"Валентин Афанасьевич Новиков. Острова прошедшего времени" - читать интересную книгу автора

Звонок оборвал наш разговор. Герман Генрихович взял журнал и,
подбрасывая его на ладони, как испеченную в золе лепешку, ушел в
учительскую.
Когда я пришел домой из школы, возле подъезда стояла машина "скорой
помощи". Я подумал, что ее вызвала мама, но, войдя в подъезд, на лестнице,
ведущей в подвальный этаж, увидел Тоньку. Ей что-то объяснял высокий мужчина
в белом халате. Он был чем-то недоволен, раздраженно жестикулировал и
недоуменно пожимал плечами.
Я подошел к ним. Тонька посмотрела на меня и пальцем вытерла со щек
слезы.
Из комнаты Сокальской вышла девушка в белом халате, с большой
никелированной коробкой.
- Ну, ничего, не плачь, рыженькая,- сказал Тоньке врач.- Поправится
твоя бабушка, только надо, чтобы она не волновалась, понимаешь?
- Понимаю,- Тонька снова убрала пальцем со щек слезы.
Врач и медсестра ушли. Мы с Тонькой остались вдвоем.
- Просто неудобно,- сказала Тонька.- Никакая она мне не бабушка, а
приходится скрывать. Этот дядька так ругался, что за старухой никакого
ухода. Где только черти носят шефов, я им покажу! Хотя толку-то от них -
придут, наследят... А старуха все равно одна...- Тонька засунула руки в
карманы линялой материной кофты, висевшей на ее худых плечах, как на
вешалке.
- Постой, а что с ней?
- Сердечный приступ. "Скорая" уже второй раз приезжает. А что будет
ночью?
- И никто из взрослых не приходил?
- Приходил... Как не приходил? И Светкин отец приходил, и твоя мама, и
Танькина бабушка. Побудут немного и уходят. Всем некогда, все куда-то
торопятся. Пойдем...- Тонька потянула меня за рукав.
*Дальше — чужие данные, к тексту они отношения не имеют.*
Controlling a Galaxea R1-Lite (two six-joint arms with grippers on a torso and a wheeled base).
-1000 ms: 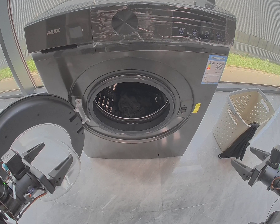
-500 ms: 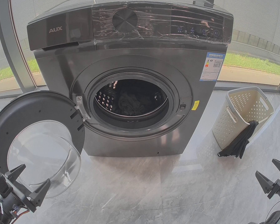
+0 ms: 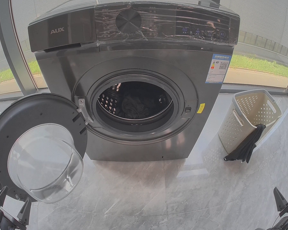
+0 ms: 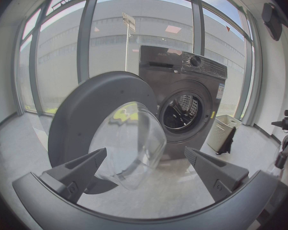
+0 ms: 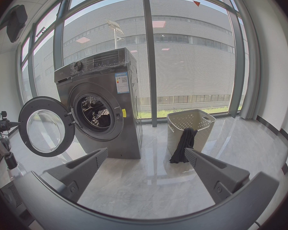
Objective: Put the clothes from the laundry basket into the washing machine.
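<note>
The grey washing machine (image 3: 134,64) stands ahead with its round door (image 3: 38,144) swung open to the left. Dark clothes (image 3: 136,107) lie inside the drum. To the right on the floor is the cream laundry basket (image 3: 246,112), with a black garment (image 3: 248,144) hanging over its front rim. My left gripper (image 3: 13,200) is low at the bottom left, open and holding nothing. My right gripper (image 3: 286,190) is low at the bottom right, also open and holding nothing. The wrist views show the machine (image 4: 185,99) and the basket (image 5: 190,125) from farther back.
The floor (image 3: 150,192) is pale polished marble with open room in front of the machine. Tall windows (image 3: 262,32) and frames stand behind the machine. The open door (image 4: 102,118) with its glass bowl juts out close to my left gripper (image 4: 145,154).
Both grippers have dropped toward the bottom corners of the head view, drawing back from the door and the basket. The head camera shifted slightly. Clothes and basket stay put.
</note>
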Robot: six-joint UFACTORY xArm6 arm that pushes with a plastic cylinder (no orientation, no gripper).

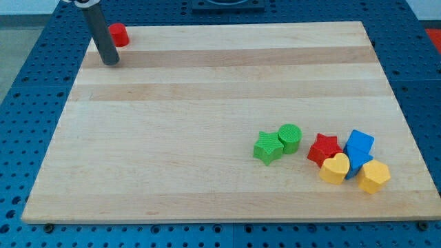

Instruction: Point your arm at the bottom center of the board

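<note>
My tip [110, 62], a bare rigid rod holding nothing, rests at the tabletop's [207, 138] top left beside the red block [119, 34]; nothing needs grasping, only an unobstructed slide.

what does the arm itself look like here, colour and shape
Only the lower part shows: a straight, smooth, dark grey cylindrical rod with a blunt flat end, my tip. A paler grey collar sits at the frame's top edge. No cables, markings or jaws are visible. A red block sits just beyond it.

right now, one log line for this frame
tip top left by red block | other blocks clustered bottom right | bottom center of board not reached
</note>
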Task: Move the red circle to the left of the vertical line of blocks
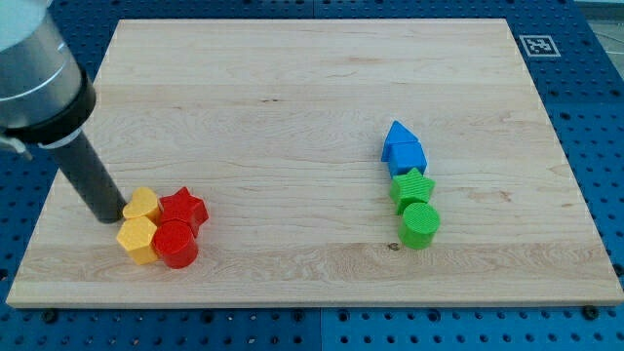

Первый раз в жизни я вошел в комнату Сокальской. Старуха лежала на
постели, свесив к полу руку. Глаза были прикрыты тяжелыми синими веками.
Дышала она неглубоко и редко, как будто ей надо было воздуха меньше, чем
всем остальным людям.
Возле стола серый котенок играл с бахромой истертой плюшевой скатерти.
Вся мебель в комнате была мягкая, но ветхая от времени. Продавленный диван,
кресло с торчавшими сквозь обивку пружинами. На стенах какие-то старые
расколотые и склеенные тарелочки, фотографии в темных деревянных рамках.
Тонька подняла руку старухи и осторожно положила на одеяло. Потом
влезла на табуретку и, встав на цыпочки, открыла форточку. Окно не
открывалось вовсе. Меня Тонька заставила снять со стены блеклый коврик,
собрать половики и нести вытряхивать на улицу, а сама принялась мыть пол.
Когда, вытряхнув половики, я вернулся, Тонька, стоя над тазом, грела
под мышками свои замерзшие от холодной воды руки и улыбалась мне. Невозможно
понять, что она думает, то вроде бы без причины злится, то ни с того ни с
сего улыбается, а вообще она дерганая и взбалмошная. Пол она уже вымыла, в
комнате стало свежее.
И тут пришли шефы. Ввалились с портфелями, не сняв обуви.
- А ну разувайтесь! - прикрикнула на них Тонька.
Она мигом распределила обязанности - одного послала в аптеку, другого -
в домовую кухню, а третьего заставила мыть снаружи окно.